パリの同時テロで競技場から観客が待避するとき卒然とラ・マルセイエーズを唱和したというのはその典型である。あるいは南京事件で殺戮のかぎりをつくした皇軍が皇居を遙拝し鬨の声をあげたということもそうだ。静謐な自然生成もあればおぞましい自然生成もある。

たったひとりのほんたうの神や、ほんとうの幸いや、いつも、どこまでも一緒や、まことはたのしくあかるいがどういうことであるかを意識の外延が明示することはできない。なぜならば自己意識にとってそれらがつねに意識にとって超越するものとしてあるからなのだ。かろうじて自己に先立つ根源とのつながりということしかできない。
自己に先立つ根源とのつながりは、そこからきてそこへ還るものとしては、それが自己でも共同性でもないとしたら、〔性〕を想定するしかない。根源の性はそういうこととしても言い得る。だから「たったひとり」であり「いちにんがため」なのだ。この根源が可能だからはじめて〔自己〕があらわれ、しかるのちに三人称が現象するのである。〔自己〕がまったき受動性であるとあるということはそういうことだ。この受動性のことを親鸞は他力と言った。もし「たったひとり」を名づけるとしたらそれは神や仏ではなく自己に先立つ根源の性の分有者の核でひっそりと熱く息づく還相の性というほかないのではないか。もう一度わたしがたどりついた言葉をくり返す。

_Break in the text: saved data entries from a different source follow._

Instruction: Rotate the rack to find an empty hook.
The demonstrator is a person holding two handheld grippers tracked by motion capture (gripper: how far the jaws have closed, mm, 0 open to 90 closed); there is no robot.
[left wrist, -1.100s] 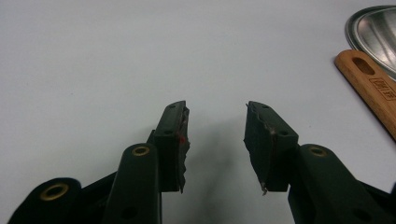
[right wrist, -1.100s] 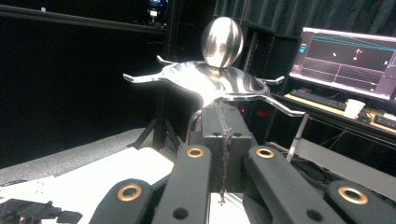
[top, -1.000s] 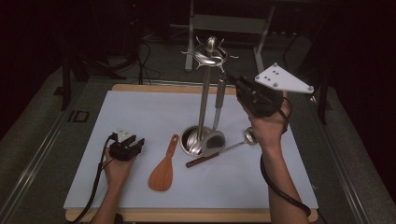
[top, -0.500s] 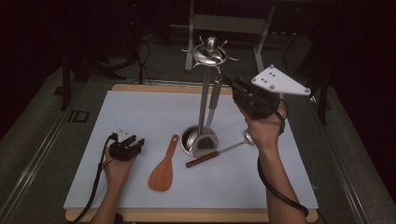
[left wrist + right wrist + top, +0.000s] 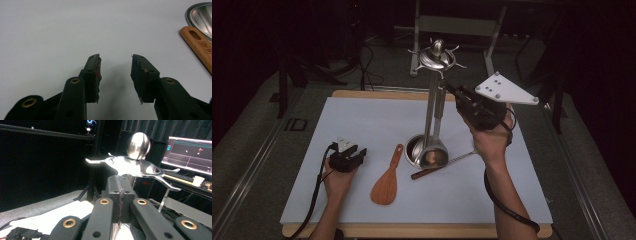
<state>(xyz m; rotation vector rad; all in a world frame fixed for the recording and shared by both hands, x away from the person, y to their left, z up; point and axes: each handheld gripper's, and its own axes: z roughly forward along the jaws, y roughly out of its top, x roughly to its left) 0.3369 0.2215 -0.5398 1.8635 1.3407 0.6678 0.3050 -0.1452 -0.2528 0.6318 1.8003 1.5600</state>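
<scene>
On the white table mat [image 5: 362,125], our right gripper [image 5: 453,92], clamped on the handle of the long steel ladle [image 5: 435,156], has edged the ladle nearer the chrome hook stand [image 5: 438,54] for hanging, while our left gripper [image 5: 115,63] rests open.

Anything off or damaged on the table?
Yes: the left gripper's fingers have ragged, chipped pad edges. A long steel utensil lies slanted against the rack's base. The wooden spatula looks intact.
</scene>
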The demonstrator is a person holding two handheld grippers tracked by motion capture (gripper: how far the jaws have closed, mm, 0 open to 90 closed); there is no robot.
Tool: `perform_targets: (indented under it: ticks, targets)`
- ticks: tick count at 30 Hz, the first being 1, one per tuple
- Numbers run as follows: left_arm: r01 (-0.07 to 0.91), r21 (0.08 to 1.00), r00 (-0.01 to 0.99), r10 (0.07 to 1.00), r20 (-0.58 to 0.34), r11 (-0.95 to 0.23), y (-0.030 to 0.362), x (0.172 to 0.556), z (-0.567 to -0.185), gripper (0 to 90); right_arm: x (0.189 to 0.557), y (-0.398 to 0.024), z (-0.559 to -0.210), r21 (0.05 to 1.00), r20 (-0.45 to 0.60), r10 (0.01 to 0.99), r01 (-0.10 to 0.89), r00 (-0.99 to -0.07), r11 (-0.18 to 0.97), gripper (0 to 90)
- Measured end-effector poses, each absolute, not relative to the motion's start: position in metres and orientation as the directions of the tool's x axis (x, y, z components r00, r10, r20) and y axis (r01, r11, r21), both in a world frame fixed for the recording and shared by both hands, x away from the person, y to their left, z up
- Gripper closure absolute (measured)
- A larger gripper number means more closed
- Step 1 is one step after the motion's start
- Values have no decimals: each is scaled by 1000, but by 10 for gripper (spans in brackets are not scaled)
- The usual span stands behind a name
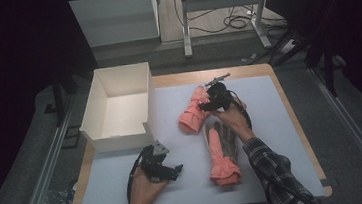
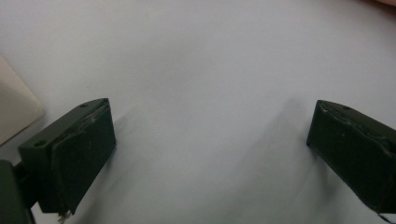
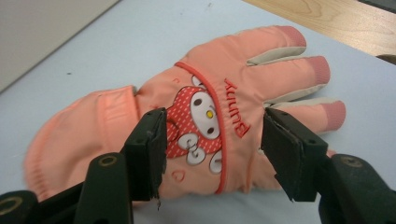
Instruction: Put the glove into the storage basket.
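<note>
Dim curtains and a grey floor are surrounding the pale blue mat on the wooden table point(image 1: 266, 71) where we are working beside an open white cardboard box point(image 1: 119, 105). Our right gripper point(image 3: 212, 142) is hovering with jaws partly open, straddling the coral-pink padded glove with a cartoon bunny patch point(image 3: 205, 116), gripping nothing. A second coral and grey glove point(image 1: 220, 151) is lying nearer us. Our left gripper point(image 2: 210, 144) is resting wide open and empty over bare mat.
</note>
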State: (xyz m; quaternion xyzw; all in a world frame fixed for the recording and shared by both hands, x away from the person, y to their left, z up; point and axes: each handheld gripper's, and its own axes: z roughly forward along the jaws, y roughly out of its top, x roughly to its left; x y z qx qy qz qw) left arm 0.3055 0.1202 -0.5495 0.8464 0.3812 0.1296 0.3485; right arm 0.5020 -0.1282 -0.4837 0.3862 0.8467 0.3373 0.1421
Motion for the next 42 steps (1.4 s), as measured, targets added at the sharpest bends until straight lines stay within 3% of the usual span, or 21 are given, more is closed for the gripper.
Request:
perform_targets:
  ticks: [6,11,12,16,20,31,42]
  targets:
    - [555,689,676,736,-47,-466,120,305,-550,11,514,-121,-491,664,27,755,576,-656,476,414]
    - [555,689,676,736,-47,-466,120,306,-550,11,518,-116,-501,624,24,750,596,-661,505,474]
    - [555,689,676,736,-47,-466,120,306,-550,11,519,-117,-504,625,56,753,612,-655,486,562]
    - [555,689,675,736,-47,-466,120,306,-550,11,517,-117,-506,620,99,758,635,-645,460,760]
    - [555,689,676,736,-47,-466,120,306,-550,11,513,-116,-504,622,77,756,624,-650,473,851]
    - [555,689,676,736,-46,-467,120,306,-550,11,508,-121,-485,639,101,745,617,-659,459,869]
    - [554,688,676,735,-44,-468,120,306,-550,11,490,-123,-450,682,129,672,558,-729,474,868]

「根源の性の分有者が還相の性として可能となるとき、外延的な表現意識の三人称は、内包的な表現意識では、主観的な意識の襞にある信ではなく、信の共同性でもなく、還相の性との関係において、喩として、あたかも親族のようなものとして内包的に表現されることになる。存在がそれ自体に重なるここで親鸞の他力も消える。そしてここにヴェイユが渇望した世界がある。」

このとき賢治の「みんなむかしからのきやうだい」と親鸞の「一切の有情はみなもて世々生々の父母兄弟」は天然の親族ではなく内包的にあたかも喩としての親族として表現されることになる。それが宮沢賢治や親鸞が言おうとしたことなのだ。わたしの考えたことを親鸞や賢治にこそっと耳打ちしたい。きっとよろこぶと思う。内包的な表現としての〔世界〕は〔詩〕でできている。そのことを可能とする原力が還相の性だと思う。これからも未知の領野にむかって突き進んでいく。